The invention of the microwave and its mass adoption by the population coincides with the onset of obesity in developed nations around the world. Not only did the microwave make it convenient to eat more obesity-promoting foods, it also destroyed much of the nutritional content of those foods, leaving consumers in an ongoing state of malnourished overfeeding. In other words, people eat too many calories but not enough real nutrition. The result is, of course, what we see today: Epidemic rates of diabetes, cancer, heart disease, depression, kidney failure, liver disorders and much more. These diseases are all caused by a combination of malnutrition and exposure to toxic chemicals (plus other factors such as emotional trauma, lack of exercise, etc.). Microwaves make malnutrition virtually automatic, and being exposed to toxic chemicals is easy to accomplish by simply eating processed foods (which are universally manufactured with the addition of toxic chemicals that act as preservatives, colorings, flavor enhancers and so on).
Microwaving is, technically, a form of food irradiation.
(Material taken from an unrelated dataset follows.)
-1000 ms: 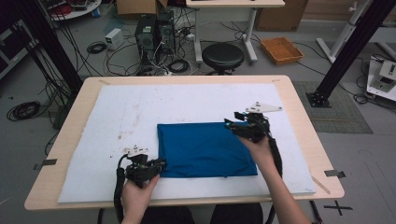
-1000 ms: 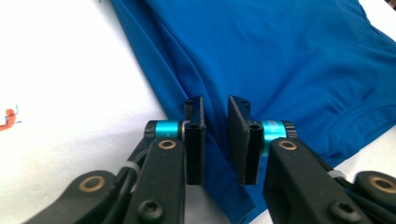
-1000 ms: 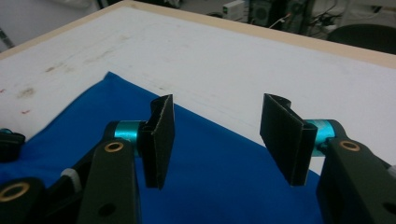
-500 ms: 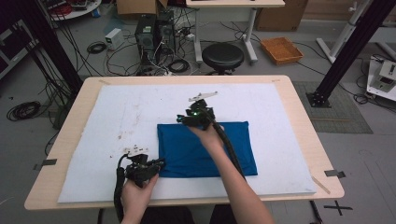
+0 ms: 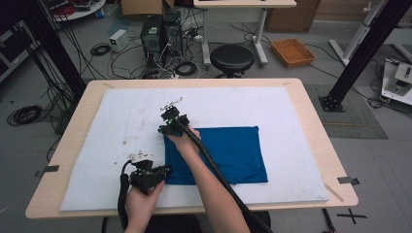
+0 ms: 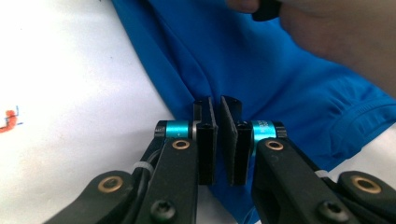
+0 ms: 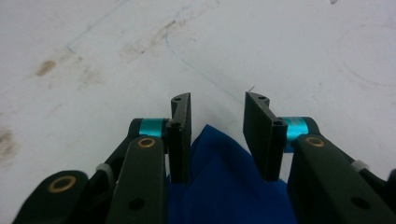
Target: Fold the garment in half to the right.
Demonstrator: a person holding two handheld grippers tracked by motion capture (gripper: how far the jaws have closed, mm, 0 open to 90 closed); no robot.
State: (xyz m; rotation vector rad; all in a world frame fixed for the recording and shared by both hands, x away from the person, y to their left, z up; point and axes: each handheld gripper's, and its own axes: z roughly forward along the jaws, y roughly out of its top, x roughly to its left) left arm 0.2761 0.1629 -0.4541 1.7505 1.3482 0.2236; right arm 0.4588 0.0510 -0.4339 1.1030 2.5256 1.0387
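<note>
High view: blue cloth (image 5: 221, 153) lies folded flat on the white mat (image 5: 301, 121), right of centre and toward the near edge, on a wood table (image 5: 316, 116). Left gripper (image 5: 163, 171) sits at the cloth's near-left corner, held in the left hand (image 5: 141, 201). Right gripper (image 5: 165, 127) is at the far-left corner, right forearm (image 5: 209, 182) crossing diagonally over the cloth.

Left gripper view: jaws nearly together, thin gap, cloth (image 6: 261, 65) edge pinched between them; fabric wrinkles up from the jaws. The other hand (image 6: 336, 32) is at the top right, over the cloth. Mat (image 6: 70, 93) to the left, small red mark (image 6: 9, 119) on it.

Right gripper view: jaws clearly apart, a raised point of cloth (image 7: 224, 182) between them, touching the left jaw, not clamped. Stained mat (image 7: 280, 46) beyond, with faint pen lines.

Stool (image 5: 232, 58), computer towers (image 5: 159, 34) and cables on the floor behind the table.
</note>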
I find it interesting that people who say that would never eat "irradiated" food have no hesitation about microwaving their food. It's the same thing (just a different wavelength of radiation). In fact, microwaves were originally called "radar ranges." Sounds strange today, doesn't it? But when microwaves were first introduced in the 1970's, they were proudly advertised as radar ranges. You blast your food with high-intensity radar and it gets hot. This was seen as some sort of space-age miracle in the 1970's. Perhaps someday an inventor will create a food heating device that does not radically alter the nutritional value of the foods in the process, but I'm not holding my breath on this one. Probably the best way to heat foods right now is to simply use a countertop toaster oven, and keep the heat as low as possible.
The microwave does work as advertised, by the way. It makes your food hot. But the mechanism by which heat is produced causes internal damage to the delicate molecular structures of vitamins and phytonutrients. Minerals are largely unaffected, however, so you'll still get the same magnesium, calcium and zinc in microwaved foods as you would in non-microwaved foods, but the all-important B vitamins, anthocyanins, flavonoids and other nutritional elements are easily destroyed by microwave ovens.